Set down the lines of the data exactly, starting at the first and stopping after the line containing "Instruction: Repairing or".

Supplied records:
BEGIN

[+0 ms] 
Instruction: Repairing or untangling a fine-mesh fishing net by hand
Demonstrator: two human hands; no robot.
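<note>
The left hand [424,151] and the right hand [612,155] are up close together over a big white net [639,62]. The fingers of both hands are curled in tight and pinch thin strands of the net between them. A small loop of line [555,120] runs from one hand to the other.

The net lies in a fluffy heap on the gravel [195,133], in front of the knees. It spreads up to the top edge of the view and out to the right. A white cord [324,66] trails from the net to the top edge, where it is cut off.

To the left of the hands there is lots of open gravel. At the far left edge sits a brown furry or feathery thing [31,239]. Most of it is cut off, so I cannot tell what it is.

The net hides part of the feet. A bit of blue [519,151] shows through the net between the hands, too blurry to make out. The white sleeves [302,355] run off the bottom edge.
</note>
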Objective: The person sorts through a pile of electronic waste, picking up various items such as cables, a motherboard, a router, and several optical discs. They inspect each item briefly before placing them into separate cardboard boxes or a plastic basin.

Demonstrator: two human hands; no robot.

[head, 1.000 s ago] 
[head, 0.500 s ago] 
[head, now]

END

Solution below:
[+0 ms] 
Instruction: Repairing or untangling a fine-mesh fishing net by hand

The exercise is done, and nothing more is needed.